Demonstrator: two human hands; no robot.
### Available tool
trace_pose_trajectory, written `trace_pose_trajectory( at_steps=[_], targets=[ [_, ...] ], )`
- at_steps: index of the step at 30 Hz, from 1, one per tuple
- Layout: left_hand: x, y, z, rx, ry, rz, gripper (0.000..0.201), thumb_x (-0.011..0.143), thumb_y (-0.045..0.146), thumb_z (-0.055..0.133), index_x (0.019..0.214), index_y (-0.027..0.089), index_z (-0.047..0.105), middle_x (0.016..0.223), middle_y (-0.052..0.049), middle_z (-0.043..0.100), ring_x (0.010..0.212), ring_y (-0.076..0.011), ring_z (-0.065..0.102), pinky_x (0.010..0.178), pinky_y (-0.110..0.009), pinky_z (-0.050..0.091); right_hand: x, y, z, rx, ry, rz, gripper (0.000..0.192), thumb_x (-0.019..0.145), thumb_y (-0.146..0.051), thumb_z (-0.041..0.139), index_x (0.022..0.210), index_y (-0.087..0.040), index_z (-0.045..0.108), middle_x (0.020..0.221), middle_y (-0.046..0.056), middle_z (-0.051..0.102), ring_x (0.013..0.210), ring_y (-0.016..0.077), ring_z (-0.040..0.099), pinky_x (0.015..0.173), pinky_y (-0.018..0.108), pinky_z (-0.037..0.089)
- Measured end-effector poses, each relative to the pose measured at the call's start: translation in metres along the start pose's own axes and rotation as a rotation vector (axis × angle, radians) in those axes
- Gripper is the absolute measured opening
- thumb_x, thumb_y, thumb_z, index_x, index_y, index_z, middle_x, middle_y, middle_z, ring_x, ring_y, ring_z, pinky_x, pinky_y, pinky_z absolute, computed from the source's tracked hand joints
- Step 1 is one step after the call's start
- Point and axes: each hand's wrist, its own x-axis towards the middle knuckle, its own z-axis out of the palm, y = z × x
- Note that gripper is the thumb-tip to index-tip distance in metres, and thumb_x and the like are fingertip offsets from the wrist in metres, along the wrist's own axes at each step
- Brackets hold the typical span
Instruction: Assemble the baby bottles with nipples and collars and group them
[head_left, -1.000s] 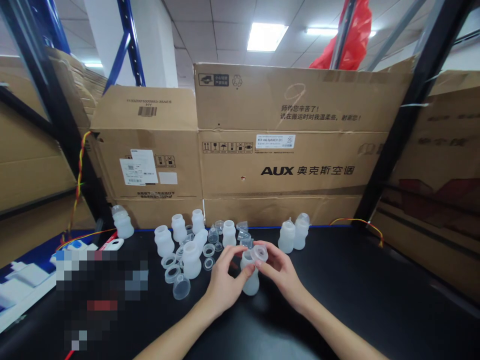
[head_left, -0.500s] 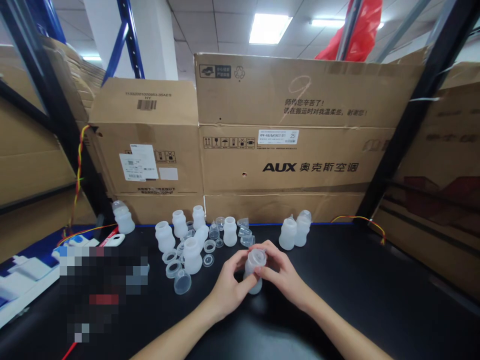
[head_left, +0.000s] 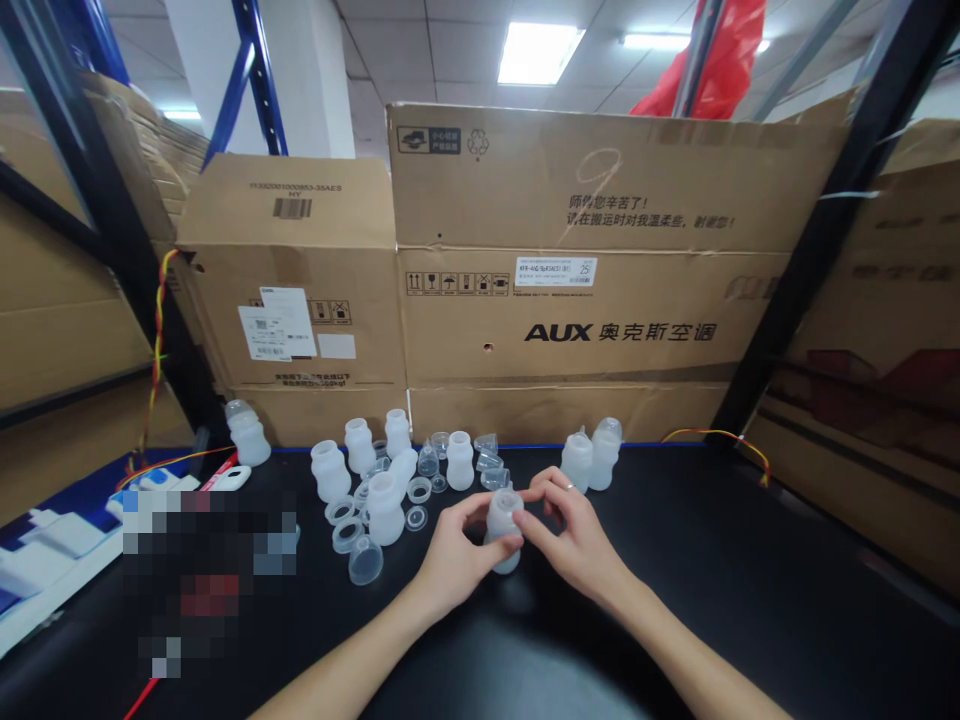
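A frosted baby bottle [head_left: 505, 512] stands upright on the black tabletop, with a clear collar and nipple at its top. My left hand [head_left: 459, 548] is closed around its body, thumb across the front. At the collar, the thumb and forefinger of my right hand [head_left: 576, 535] pinch the right side; the other fingers curl loosely. To the left are several open bottles [head_left: 386, 510], among loose ring collars [head_left: 347, 535], a clear domed cap [head_left: 365, 562] and a small disc [head_left: 416, 517]. Clear caps [head_left: 491, 462] lie just behind my left fingers.
Two bottles with nipples, one capped [head_left: 606, 455], stand at the back right. Another capped bottle [head_left: 247, 435] leans at the back left. Cardboard panels [head_left: 465, 350] wall the back. At left are a power strip [head_left: 67, 570] and a blurred-out patch [head_left: 214, 560].
My right hand has shifted right and its grip on the collar has loosened, its fingers no longer over the top. The bottle stays in my left hand, slightly further back.
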Motion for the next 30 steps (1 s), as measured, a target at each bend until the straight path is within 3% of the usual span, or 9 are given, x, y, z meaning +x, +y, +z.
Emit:
trace_pose_trajectory(
  at_steps=[3,5,7,9,12,16,18,23,30],
  targets=[
    [0.005,-0.004,-0.008,0.016,0.043,0.008,0.044,0.075,0.031,0.082,0.116,0.019,0.072,0.113,-0.007,0.076,0.104,-0.0256,0.07,0.096,-0.036,0.054,-0.002,-0.002,-0.002,0.066,0.068,-0.055,0.033,0.1,-0.043,0.057,0.083,-0.015,0.063,0.094,0.006,0.056,0.077,0.0127,0.049,0.068,0.025,0.042],
    [0.006,-0.004,-0.011,0.037,0.049,0.022,0.044,0.075,0.03,0.082,0.116,0.02,0.072,0.114,-0.006,0.076,0.105,-0.025,0.069,0.097,-0.035,0.053,-0.004,-0.003,-0.002,0.105,0.057,-0.088,0.025,0.1,-0.038,0.058,0.115,-0.019,0.063,0.108,0.007,0.059,0.088,0.0151,0.055,0.079,0.028,0.047],
    [0.007,-0.002,-0.012,0.064,0.044,0.032,0.044,0.074,0.029,0.082,0.117,0.021,0.072,0.114,-0.005,0.076,0.104,-0.0244,0.069,0.096,-0.035,0.053,-0.007,-0.002,-0.001,0.122,0.005,-0.109,0.049,0.1,-0.034,0.057,0.147,-0.025,0.044,0.129,0.009,0.057,0.103,0.0178,0.057,0.092,0.032,0.049],
    [0.005,0.0,-0.011,0.109,0.043,0.043,0.044,0.074,0.026,0.08,0.117,0.023,0.072,0.113,-0.003,0.076,0.103,-0.0238,0.069,0.096,-0.035,0.053,-0.009,0.0,0.001,0.12,-0.064,-0.123,0.062,0.101,-0.034,0.056,0.157,-0.03,0.03,0.139,0.009,0.053,0.113,0.0193,0.057,0.1,0.035,0.048],
    [0.0,0.0,-0.008,0.195,0.068,0.057,0.051,0.071,0.023,0.08,0.12,0.025,0.071,0.115,-0.003,0.075,0.105,-0.0243,0.068,0.098,-0.038,0.053,-0.009,0.003,0.004,0.068,-0.097,-0.139,0.068,0.1,-0.035,0.058,0.16,-0.029,0.027,0.133,0.009,0.055,0.109,0.0191,0.057,0.103,0.036,0.047],
    [-0.004,-0.004,-0.005,0.316,0.109,0.091,0.059,0.064,0.022,0.081,0.122,0.026,0.07,0.118,-0.005,0.072,0.109,-0.0267,0.067,0.103,-0.044,0.052,-0.006,0.004,0.002,-0.107,-0.104,-0.116,0.055,0.093,-0.041,0.068,0.144,-0.025,0.051,0.11,0.008,0.056,0.098,0.0196,0.055,0.091,0.034,0.05],
    [-0.004,-0.008,-0.006,0.33,0.112,0.105,0.058,0.065,0.022,0.081,0.122,0.026,0.07,0.117,-0.006,0.071,0.109,-0.0266,0.066,0.104,-0.046,0.052,-0.006,0.003,0.001,-0.131,-0.129,-0.121,0.047,0.091,-0.038,0.069,0.134,-0.023,0.056,0.113,0.008,0.055,0.102,0.0206,0.055,0.093,0.034,0.05],
    [0.001,-0.015,-0.011,0.323,0.131,0.103,0.058,0.065,0.022,0.08,0.122,0.027,0.069,0.119,-0.006,0.07,0.112,-0.0262,0.066,0.107,-0.047,0.051,-0.008,0.005,0.002,0.012,-0.142,-0.173,0.063,0.094,-0.025,0.058,0.151,-0.027,0.033,0.138,0.009,0.048,0.121,0.0194,0.052,0.109,0.035,0.044],
    [0.001,-0.016,-0.013,0.347,0.094,0.138,0.057,0.069,0.025,0.08,0.124,0.027,0.068,0.122,-0.006,0.069,0.115,-0.0261,0.064,0.108,-0.048,0.05,-0.005,0.011,0.002,-0.116,-0.09,-0.099,0.063,0.093,-0.036,0.067,0.149,-0.027,0.04,0.116,0.006,0.059,0.104,0.0195,0.058,0.096,0.035,0.049]
  ],
)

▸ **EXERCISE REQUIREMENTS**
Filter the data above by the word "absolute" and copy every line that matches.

▸ **EXERCISE OUTPUT**
- Gripper is the absolute measured opening
- thumb_x, thumb_y, thumb_z, index_x, index_y, index_z, middle_x, middle_y, middle_z, ring_x, ring_y, ring_z, pinky_x, pinky_y, pinky_z absolute, computed from the source's tracked hand joints

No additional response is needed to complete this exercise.